La moral pública luce más resquebrajada que nunca y cabría preguntarse cómo se puede introducir este tema en la campaña presidencial y en la de las dos cámaras del Congreso.

Los casos emergen como pus por todos los espacios del ámbito público y, en muchas ocasiones, no se trata solo de inmoralidad, sino de delitos.

Así, a la congresista Ariana Orué poco o nada le interesa que un trabajador de su despacho la lleve al gimnasio o contratar al novio de su hermana. Para Lucinda Vásquez, es normal que un asesor le corte las uñas de los pies como lo es también vender las pruebas de un examen de docentes en su región, San Martín.

El Parlamento, sin duda, encabeza el deterioro incesante de una moral pública degradada al infinito con dos legisladores presos y a la que suma el escandaloso asalto al erario público con bonos injustificados y canastas navideñas de 1, 900 soles.
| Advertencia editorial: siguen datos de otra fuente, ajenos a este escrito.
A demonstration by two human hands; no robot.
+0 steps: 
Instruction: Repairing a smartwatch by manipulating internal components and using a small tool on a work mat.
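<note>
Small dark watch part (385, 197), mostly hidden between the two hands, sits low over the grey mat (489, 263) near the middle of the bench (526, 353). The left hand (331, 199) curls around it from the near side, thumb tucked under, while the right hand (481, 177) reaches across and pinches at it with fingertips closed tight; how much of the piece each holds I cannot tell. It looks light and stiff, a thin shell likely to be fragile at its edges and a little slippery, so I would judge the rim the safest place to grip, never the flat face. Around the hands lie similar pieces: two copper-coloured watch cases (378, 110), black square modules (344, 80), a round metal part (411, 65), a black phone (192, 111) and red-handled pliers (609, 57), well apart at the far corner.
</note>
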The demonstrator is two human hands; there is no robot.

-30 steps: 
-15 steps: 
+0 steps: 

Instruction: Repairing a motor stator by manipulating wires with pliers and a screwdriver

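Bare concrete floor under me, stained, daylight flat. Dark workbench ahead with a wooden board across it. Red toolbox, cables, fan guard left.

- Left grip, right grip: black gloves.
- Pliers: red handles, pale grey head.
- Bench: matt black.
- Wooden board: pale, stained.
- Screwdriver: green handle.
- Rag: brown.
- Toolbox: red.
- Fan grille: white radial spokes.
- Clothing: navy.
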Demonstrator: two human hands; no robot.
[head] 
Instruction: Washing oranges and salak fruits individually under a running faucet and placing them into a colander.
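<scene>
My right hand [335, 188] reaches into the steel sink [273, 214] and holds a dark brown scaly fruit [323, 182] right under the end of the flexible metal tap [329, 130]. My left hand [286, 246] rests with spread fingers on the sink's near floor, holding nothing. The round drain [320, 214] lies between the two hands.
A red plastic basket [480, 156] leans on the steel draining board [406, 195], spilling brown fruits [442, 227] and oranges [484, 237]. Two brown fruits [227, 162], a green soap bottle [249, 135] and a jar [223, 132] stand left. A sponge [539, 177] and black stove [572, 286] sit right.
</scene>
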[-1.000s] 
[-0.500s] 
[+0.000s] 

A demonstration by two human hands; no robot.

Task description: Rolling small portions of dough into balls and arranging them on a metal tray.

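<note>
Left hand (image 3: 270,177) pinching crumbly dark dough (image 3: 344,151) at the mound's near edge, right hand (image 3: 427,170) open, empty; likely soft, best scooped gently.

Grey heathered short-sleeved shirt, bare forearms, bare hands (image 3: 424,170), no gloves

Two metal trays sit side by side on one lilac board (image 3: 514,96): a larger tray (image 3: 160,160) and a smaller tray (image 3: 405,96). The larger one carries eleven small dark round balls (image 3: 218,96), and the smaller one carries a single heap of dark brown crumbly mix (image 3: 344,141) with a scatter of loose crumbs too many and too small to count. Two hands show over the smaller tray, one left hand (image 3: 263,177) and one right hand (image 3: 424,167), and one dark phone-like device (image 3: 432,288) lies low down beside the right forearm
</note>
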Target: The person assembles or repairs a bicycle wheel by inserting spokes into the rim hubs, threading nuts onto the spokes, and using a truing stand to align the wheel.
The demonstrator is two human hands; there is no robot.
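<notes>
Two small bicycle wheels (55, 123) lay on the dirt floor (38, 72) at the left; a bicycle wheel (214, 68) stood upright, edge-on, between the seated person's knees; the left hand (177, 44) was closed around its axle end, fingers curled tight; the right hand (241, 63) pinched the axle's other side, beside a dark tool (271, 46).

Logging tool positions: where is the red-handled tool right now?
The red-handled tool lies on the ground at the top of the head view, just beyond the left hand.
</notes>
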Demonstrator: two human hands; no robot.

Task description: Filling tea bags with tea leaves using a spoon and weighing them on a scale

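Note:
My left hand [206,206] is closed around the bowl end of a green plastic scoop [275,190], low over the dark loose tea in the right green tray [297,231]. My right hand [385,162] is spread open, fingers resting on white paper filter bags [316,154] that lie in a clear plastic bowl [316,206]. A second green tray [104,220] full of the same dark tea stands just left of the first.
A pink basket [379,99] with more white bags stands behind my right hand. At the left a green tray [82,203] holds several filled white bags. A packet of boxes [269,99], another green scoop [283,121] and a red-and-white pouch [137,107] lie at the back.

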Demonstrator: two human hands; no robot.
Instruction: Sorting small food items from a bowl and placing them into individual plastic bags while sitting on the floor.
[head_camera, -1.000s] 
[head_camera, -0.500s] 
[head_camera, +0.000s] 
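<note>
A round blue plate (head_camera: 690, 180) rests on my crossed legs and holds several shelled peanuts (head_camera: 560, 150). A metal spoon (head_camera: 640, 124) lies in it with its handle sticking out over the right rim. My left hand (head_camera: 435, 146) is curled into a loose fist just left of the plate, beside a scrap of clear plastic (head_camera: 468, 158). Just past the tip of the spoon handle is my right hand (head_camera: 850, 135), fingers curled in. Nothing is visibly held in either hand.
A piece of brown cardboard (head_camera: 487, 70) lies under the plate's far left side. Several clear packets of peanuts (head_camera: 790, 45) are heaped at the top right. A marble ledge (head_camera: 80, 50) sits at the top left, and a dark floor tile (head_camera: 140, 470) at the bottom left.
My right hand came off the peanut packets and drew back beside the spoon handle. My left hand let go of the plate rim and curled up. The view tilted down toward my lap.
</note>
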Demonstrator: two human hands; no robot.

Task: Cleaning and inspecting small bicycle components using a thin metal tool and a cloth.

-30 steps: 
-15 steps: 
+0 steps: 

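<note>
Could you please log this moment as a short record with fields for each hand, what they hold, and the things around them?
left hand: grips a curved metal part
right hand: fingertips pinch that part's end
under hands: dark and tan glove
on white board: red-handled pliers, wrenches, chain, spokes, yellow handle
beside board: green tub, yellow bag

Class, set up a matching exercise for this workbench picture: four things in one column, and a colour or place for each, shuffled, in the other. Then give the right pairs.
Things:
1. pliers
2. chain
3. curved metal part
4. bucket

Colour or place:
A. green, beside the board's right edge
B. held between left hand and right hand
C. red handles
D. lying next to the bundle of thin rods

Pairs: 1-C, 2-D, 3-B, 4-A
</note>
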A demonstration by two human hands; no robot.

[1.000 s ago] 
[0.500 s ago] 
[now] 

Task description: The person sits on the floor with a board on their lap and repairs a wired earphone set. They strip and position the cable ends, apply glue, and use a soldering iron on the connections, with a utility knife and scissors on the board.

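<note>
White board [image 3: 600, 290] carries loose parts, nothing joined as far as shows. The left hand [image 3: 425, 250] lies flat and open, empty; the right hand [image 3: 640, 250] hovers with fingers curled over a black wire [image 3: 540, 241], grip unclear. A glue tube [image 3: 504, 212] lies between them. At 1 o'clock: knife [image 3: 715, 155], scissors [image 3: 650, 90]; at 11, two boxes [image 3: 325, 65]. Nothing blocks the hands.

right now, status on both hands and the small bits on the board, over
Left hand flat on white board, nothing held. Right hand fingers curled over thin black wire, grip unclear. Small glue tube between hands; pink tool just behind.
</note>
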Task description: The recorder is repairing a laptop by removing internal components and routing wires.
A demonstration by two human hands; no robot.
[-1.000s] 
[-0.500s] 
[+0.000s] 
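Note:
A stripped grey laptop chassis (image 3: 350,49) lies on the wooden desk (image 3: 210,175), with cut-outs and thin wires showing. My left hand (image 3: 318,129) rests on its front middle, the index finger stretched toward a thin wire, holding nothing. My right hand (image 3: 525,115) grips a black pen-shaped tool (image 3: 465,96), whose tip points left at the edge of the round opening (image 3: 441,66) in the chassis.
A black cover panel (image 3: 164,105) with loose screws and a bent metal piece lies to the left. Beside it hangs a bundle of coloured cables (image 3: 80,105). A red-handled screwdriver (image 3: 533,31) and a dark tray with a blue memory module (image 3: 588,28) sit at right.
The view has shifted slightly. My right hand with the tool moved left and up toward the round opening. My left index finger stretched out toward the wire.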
Pero la culpa en el Parlamento, no es solo de los congresistas. Hay muchos intereses enquistados allí, petrificados en sus cargos y oliendo el dinero como el vampiro a la sangre. ¿Tan impunes son los sindicatos del Parlamento? ¿No existe el prurito más mínimo para advertir que el obsceno dinero que se llevan al bolsillo 4 mil trabajadores podría servir a miles que sufren de hambre y pobreza? Si no hay, como parece, una cuestión penal de por medio ¿tan miserable se puede ser para valerse de las debilidades del Estado para robarle impunemente? ¿Cuán diferentes son el “Monstruo”, “Caracol” o Gerald Oropeza de quienes dirigen esos sindicatos?

Cualquiera que postule al Congreso debería plantear cambios para acabar con estas mafias infestas, virtuales organizaciones criminales que actúan con impunidad. Los gusanos no saben de moral pública y solo cabe aplastarlos.